I don't object to the fact they're shown to be progressively more nervous before and during the flight and downright frantic once the hijacking and the cold-blooded killing begin. They're not, after all, insouciant villains in a James Bond adventure.
It's morbidly fascinating to watch them awaiting the moment when they trigger the events that will lead to their own suicides and to the murders of the other 40 people aboard -- and with the intent of taking out hundreds more at their unspecified Washington, D.C., target.
What I mind tremendously is the way the film throws its emphasis.

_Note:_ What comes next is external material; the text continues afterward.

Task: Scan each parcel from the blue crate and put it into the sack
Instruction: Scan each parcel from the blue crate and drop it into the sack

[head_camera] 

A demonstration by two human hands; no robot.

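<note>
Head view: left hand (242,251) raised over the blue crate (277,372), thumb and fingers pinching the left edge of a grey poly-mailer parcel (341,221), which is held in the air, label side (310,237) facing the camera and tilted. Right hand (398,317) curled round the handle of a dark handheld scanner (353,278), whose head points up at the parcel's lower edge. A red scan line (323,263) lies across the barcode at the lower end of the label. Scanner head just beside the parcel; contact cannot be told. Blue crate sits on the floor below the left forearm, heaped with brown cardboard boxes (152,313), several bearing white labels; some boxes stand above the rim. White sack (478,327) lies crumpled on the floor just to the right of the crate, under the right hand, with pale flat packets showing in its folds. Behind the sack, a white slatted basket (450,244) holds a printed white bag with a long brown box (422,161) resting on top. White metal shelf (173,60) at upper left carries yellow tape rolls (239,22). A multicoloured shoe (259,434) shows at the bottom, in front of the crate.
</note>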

In the first scene, on the morning of their departure for Newark Liberty International Airport, where United Flight 93 originated, the hijackers pray sincerely and ardently, like soldiers marching into battle or police into a riot.
Before and during the hijacking, they repeatedly murmur prayerful aspirations that are methodically translated for us through English subtitles.
"God willing we are going to get there," and so on.
If all of this praying is one small part of a dedicatedly detailed landscape, OK, I'll buy into it as something that definitely or probably happened. Although -- big point here -- how would we know how much they prayed?
Prayer makes them sympathetic because most of us relate to the activity, if in a much different way.
What I mind is that all of this religiosity, a significant subtext of horrific behavior, goes un-matched by (non-) portrayals of the 40 other passengers and crew members. A total of three seconds are given over to a single victim-passenger murmuring, " ... hallowed be Thy name ... "
Excuse me? Maybe few or none of the 40 in 2001 carried, say, a rosary. But consider this: the film's 106 "story" minutes were selected from many, many hours of film shot over a two-month period. Does it make any sense to create an imbalance of emphasis in which the hijackers almost alone anticipate meeting their maker?
A fatal real-life hijacking is not a situation that requires, tolerates or even acceptably balances the audience's sympathies.
Under no circumstances, no way, no how, do the hijackers warrant sympathy. Even to the extent it helps us to understand their psychological makeup and motivation, that balancing of the portrayal must be guarded.
I'm usually sympathetic to films that attempt to depict aspects of history we mightn't have considered -- the art-rescuing Nazi colonel played Paul Scofield in "The Train," for example, or the crew of the German U-boat facing their doom in "Das Boot."
Whatever its shortcomings, "Tora! Tora! Tora!" painstakingly dramatizes the attack on Pearl Harbor from both the American and Japanese vantages, especially as the Japanese officers anticipate the foolhardiness of "awakening a sleeping giant."
But with the exception of that one brief phrase from The Lord's Prayer in "United 93," were the hijackers really, truly and honestly the only God- and afterlife-conscious people aboard that flight?
Or is the balance in this case lopsided and more than a little ludicrous?